ULTRASCHALLBEHANDLUNG
Durch die von den Ultraschallwellen erzeugte Wärme wird die Supraspinatus-Sehne gelockert, die Durchblutung erhöht sich und das Gewebe wird besser mit Nährstoffen versorgt.

STOSSWELLENTHERAPIE
Bei der Stoßwellentherapie leitet man hochenergetische Schallwellen auf schmerzende Sehnenansätze. Durch die Wellen lassen sich Schmerzen reduzieren und die Heilung angeregen. Die Stoßwellentherapie eignet sich auch, um Kalkdepots zu verlegen. Der zerbröselte Kalk wird dann vom Körper nach und nach aufgenommen.

OPERATION
Ein Riss oder Teilriss der Supraspinatus-Sehne muss in der Regel sofort operiert werden. Denn eine gerissene Sehne heilt nicht von selbst zusammen. Noch schlimmer: Unbehandelt können sich kleine Risse zu großen Rissen entwickeln. Ansonsten gilt meistens: Erfolgt innerhalb von sechs Monaten keine Besserung der Symptome durch die konservative Therapie oder verschlimmert sich der Zustand sogar, kann eine Operation empfehlenswert sein.

FAZIT und THERAPIEÜBUNGEN

Vorbeugen ist bei Problemen mit der Supraspinatus-Sehne möglich und empfehlenswert: ausgewogen trainieren, eine Überlastung vermeiden, auf eine saubere Schwimmtechnik achten, nur begrenzt mit Paddles trainieren, regelmäßige Pausen einlegen.

SCHULTERMOBILISATION
Hüftbreit hinstellen und ein Theraband zwischen die Hände nehmen. Nun aus dieser Position zügig das gespannte Band zunächst über den Kopf, dann hinter den Körper führen. Anschließend wieder in die Ausgangsposition zurück.
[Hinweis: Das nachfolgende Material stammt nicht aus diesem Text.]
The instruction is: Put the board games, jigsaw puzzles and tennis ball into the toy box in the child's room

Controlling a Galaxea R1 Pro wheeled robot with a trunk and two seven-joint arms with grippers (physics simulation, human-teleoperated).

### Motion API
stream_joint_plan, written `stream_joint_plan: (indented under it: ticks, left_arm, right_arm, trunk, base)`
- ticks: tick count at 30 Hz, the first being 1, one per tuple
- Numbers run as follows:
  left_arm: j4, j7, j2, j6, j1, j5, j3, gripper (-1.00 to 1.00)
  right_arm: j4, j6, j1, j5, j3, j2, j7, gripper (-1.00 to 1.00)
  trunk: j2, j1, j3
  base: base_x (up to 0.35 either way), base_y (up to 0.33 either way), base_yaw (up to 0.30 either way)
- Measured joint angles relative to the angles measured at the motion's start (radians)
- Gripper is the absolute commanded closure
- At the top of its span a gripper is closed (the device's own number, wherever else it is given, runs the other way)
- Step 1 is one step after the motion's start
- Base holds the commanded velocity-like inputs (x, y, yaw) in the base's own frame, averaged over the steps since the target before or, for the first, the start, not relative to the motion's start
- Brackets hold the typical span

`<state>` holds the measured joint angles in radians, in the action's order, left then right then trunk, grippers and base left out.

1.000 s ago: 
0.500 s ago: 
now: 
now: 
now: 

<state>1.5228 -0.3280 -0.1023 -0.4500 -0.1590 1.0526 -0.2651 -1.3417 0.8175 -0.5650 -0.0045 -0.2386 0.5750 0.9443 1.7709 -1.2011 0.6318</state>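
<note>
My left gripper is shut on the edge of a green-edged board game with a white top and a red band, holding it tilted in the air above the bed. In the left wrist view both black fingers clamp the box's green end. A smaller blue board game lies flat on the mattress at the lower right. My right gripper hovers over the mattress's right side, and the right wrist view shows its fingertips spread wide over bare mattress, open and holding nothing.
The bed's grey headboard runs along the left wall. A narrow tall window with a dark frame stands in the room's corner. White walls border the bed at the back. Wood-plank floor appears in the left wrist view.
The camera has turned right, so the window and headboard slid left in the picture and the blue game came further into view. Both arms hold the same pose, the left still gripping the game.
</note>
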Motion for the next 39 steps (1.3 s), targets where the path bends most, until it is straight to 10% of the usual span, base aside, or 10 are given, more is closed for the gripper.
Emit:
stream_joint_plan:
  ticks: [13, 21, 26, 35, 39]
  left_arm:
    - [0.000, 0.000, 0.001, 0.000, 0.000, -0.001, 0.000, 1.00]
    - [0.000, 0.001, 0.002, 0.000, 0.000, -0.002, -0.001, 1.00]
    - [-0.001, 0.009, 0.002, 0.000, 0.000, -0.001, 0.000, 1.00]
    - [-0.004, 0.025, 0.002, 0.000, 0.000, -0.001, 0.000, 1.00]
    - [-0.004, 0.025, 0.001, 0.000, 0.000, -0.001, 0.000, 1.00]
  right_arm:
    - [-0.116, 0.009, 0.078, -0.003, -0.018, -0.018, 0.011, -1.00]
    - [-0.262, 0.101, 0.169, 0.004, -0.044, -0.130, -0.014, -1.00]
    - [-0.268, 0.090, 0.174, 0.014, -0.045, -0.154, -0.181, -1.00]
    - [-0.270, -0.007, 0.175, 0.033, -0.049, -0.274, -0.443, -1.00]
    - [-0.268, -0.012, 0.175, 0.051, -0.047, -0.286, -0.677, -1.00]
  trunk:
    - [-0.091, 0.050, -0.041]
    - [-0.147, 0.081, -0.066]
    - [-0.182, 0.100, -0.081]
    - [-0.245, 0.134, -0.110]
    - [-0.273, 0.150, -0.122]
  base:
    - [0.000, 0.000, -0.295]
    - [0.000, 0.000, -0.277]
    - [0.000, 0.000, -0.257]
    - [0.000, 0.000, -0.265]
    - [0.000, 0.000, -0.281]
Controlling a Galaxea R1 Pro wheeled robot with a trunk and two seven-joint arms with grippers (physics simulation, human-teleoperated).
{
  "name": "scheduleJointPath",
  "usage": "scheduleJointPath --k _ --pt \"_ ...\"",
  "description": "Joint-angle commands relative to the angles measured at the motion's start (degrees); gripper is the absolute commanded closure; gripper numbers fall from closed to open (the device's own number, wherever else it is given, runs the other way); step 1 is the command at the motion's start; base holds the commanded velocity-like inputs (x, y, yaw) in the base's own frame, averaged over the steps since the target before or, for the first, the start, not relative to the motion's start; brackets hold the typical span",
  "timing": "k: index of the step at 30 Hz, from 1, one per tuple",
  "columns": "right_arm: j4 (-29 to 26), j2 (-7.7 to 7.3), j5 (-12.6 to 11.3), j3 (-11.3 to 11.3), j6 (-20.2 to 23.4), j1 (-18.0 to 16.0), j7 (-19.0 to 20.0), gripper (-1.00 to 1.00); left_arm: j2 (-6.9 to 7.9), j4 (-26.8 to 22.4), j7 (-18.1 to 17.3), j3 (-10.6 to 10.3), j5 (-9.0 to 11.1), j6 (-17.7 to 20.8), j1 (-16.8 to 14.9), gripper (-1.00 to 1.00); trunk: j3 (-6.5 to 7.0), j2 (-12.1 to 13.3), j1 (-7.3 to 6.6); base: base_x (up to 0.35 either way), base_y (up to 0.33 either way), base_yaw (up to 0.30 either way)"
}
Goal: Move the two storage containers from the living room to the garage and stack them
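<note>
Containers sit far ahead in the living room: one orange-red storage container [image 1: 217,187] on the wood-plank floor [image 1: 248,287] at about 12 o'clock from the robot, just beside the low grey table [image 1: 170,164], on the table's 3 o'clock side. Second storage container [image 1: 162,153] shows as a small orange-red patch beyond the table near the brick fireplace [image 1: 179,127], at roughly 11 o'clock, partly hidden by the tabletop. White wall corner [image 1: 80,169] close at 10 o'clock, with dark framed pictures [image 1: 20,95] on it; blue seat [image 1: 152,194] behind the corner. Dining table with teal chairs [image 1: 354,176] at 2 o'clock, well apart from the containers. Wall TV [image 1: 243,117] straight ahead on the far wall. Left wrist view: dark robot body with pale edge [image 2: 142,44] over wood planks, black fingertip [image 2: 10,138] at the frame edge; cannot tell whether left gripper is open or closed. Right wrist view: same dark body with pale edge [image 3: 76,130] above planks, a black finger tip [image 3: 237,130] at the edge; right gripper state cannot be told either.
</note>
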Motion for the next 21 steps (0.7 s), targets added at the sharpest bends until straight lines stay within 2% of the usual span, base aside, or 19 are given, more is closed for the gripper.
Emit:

STABILISIERUNG DER SCHULTERBLÄTTER
Ein Theraband in beide Hände nehmen, zwischen den Händen befindet sich circa 50 Zentimeter Band. Die Arme auf Schulterhöhe halten und in eine kleine Vorspannung bringen. Nun versuchen, das Theraband so weit es geht auseinanderzuziehen. Auf eine gerade Haltung achten.

LIEGESTÜTZE
Gut sind auch Übungen wie Liegestütze im Stehen gegen die Wand, Liegestütze von den Knien oder normale Liegestütze. Diese lassen sich leicht in jedes Trainingsprogramm integrieren.

RUMPFMUSKELN KRÄFTIGEN
Auf eine Seite legen, das obere Bein ist weiter vorne. Nun den Oberkörper auf den Ellenbogen abstützen und den Oberkörper vom Boden abdrücken. Dabei die Bauchmuskeln anspannen und darauf achten, dass Wirbelsäule, Rumpf und Beine in einer geraden Linie verlaufen. Einige Sekunden in dieser Position bleiben und dann die Spannung lösen.